BooksForKidsBlog

Monday, February 12, 2018

Father of Our Country: George Washington The First President by Sarah Albee

In 1776, the colonists in America declared independence from Britain. The two sides called it the American Revolution.

Of course, to King George and his subjects in Great Britain, it was a rebellion, and he sent warships, cannons, and more troops to put down the uprising in his largest colony.

The Americans needed an army, and for that they needed a general.

George Washington was the general who led the American army. He was brave and fair. 

After a long and difficult war, with some battles lost and some won, the British Army surrendered, and the Revolutionary leaders asked Washington to continue to lead the country.
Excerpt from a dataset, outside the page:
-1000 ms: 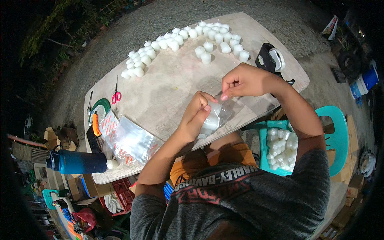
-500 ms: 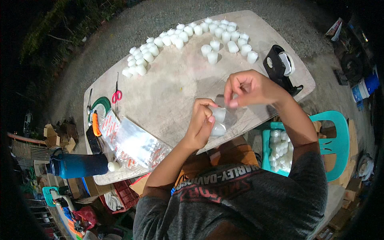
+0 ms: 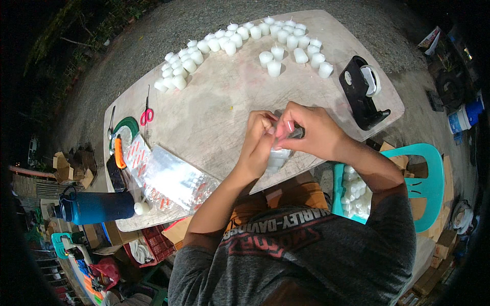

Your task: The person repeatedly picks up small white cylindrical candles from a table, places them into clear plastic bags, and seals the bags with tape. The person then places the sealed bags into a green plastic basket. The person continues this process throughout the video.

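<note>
Both the left hand (image 3: pixel 256 142) and right hand (image 3: pixel 317 130) grip a clear candle packet (image 3: pixel 277 160) between fingers, apparently folding its end; holding it taut seems needed next.

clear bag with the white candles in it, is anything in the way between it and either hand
Nothing visible: the left hand grips the clear bag, and the right hand touches its upper part. The loose candles and black tape dispenser sit apart from both.
</note>
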`<move>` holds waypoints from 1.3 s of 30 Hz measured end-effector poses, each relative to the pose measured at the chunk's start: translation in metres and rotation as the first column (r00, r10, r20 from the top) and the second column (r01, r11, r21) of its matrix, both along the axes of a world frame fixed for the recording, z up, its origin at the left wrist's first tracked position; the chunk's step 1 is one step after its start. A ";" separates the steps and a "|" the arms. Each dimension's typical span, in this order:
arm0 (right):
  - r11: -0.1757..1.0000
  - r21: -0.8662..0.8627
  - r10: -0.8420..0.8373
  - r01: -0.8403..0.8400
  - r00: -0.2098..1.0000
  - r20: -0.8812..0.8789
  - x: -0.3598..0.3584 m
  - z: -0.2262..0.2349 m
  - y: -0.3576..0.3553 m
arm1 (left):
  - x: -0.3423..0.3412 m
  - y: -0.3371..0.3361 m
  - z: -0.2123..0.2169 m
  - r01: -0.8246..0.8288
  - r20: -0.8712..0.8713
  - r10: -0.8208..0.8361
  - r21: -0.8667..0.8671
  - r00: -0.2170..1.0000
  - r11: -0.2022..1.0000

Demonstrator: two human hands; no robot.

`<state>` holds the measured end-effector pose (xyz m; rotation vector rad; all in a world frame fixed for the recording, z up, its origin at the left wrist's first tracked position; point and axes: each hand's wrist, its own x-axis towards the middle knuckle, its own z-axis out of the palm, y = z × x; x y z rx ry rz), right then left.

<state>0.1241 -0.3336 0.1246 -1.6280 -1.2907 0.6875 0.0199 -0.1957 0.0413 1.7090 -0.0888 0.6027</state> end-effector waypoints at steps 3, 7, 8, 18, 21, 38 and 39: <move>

But Washington declined. He chose to return to Mt. Vernon, the farm in Virginia he had inherited from his brother Lawrence. He had married a widow, Martha Custis, with two children and even more land, and Washington wanted to become a successful planter.
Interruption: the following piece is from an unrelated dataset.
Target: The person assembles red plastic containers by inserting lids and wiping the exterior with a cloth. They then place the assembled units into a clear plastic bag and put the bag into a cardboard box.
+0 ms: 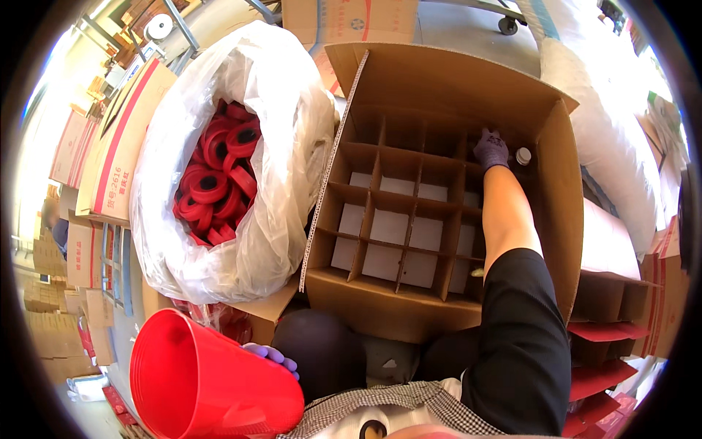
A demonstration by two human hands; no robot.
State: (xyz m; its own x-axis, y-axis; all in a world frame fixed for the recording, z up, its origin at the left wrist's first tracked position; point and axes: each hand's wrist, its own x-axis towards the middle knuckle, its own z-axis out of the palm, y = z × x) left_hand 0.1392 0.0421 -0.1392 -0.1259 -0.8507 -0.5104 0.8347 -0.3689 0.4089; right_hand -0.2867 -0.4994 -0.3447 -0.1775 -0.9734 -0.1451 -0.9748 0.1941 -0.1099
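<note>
My left hand (275, 357), in a purple glove, is closed on a red plastic bucket (248, 380) at the lower left. The bucket is tilted, its wide mouth turned to the left; only a few fingertips show past its side. My right arm reaches far into an open cardboard box (446, 80). There my gloved right hand (491, 148) is at the far right of the cardboard dividers (398, 201), fingers curled; whatever they grip is hidden. Just right of it is a small white round-topped piece (523, 156). White flat bottoms show in several compartments.
A large clear plastic bag (270, 95) stands left of the box, holding several red ring-shaped pieces (208, 186) with dark centres. Printed cartons (121, 146) are stacked further left. A big white sack (599, 124) leans at the right, above open cartons with red flaps (603, 377).
</note>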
He said, "I retire," he announced.

But the new country needed help, and Washington returned to public life to help write the Constitution and became the first president of the new United States, guiding the nation through two terms. Sarah Albee's George Washington: The First President (I Can Read Level 2) (Harper-Collins, 2017). This Level 2 beginning reader is a fine introduction to historical biography for early independent readers. It provides a full summary of Washington's life, including his family story, his early work for the British Crown and service with the British army in the French and Indians' War and his leadership in the formative days of the new American republic.
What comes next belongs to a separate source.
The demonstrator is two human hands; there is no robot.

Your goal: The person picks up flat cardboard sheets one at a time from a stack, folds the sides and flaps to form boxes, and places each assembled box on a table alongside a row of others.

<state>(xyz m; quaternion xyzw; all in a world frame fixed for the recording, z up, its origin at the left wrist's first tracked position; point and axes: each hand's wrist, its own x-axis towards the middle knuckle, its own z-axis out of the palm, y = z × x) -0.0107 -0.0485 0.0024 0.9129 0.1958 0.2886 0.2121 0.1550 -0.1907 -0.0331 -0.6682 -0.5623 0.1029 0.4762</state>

Illustrator Chin Ko supports Albee's narrative well with active and realistic illustrations with much visual information for young readers, and the book offers a substantial supportive appendix with a timeline of Washington's life, a special photo essay on slave life at Mt. Vernon, with a fascinating section on the black double agent spy who was part of Washington's critical spy network that helped win the war. This is a great book for classroom libraries and an informative and rather absorbing read for early primary students suitable for a biography or history report in that period leading up the Presidents Day.